Ginnastica Cerebrale
Una certezza invece è che il multilinguismo mantiene giovani più a lungo, perché aiuta a ritardare i sintomi fisiologici dell’invecchiamento cerebrale: «È stato dimostrato che le persone multilingui tendono a presentare i sintomi della demenza mediamente cinque anni più tardi rispetto alla media. In uno studio canadese che ha seguito 619 suore in un convento (quindi persone che avevano vissuto nello stesso luogo e con stile di vita simile) per 30 anni è emerso che chi aveva una predisposizione genetica per alcuni tipi di demenza, la presentava comunque più tardi se a 20 anni aveva avuto buoni voti all’università ed era multilingue.
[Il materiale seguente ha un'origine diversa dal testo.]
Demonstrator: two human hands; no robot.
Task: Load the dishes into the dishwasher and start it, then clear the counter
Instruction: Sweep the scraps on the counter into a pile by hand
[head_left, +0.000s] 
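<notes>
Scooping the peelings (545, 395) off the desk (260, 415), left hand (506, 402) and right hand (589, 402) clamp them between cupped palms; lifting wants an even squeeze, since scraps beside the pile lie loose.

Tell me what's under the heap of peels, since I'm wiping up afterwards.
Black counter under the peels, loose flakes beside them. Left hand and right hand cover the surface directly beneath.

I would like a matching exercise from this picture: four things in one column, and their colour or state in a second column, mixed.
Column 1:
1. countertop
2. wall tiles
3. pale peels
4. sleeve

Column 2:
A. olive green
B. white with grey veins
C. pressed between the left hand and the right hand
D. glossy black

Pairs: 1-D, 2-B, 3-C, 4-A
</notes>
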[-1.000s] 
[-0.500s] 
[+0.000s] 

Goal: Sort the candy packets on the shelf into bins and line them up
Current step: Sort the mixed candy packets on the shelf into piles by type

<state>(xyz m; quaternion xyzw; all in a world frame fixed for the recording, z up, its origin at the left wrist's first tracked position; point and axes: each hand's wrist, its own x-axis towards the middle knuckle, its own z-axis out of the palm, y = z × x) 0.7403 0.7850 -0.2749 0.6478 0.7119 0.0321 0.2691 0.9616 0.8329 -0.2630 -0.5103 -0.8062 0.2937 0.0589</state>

Non solo: alcune abilità specifiche, tra cui competenze prettamente linguistiche (come la complessità delle idee espresse nei diari che le suore erano obbligate a tenere, o l’ampiezza del vocabolario utilizzato), tendono a far regredire i primi sintomi della demenza in una buona percentuale di persone (ben il 30% nel caso dello studio sulle suore). Sembra ormai accertato dunque che il multilinguismo aiuti a invecchiare più tardi», conclude Rampinini.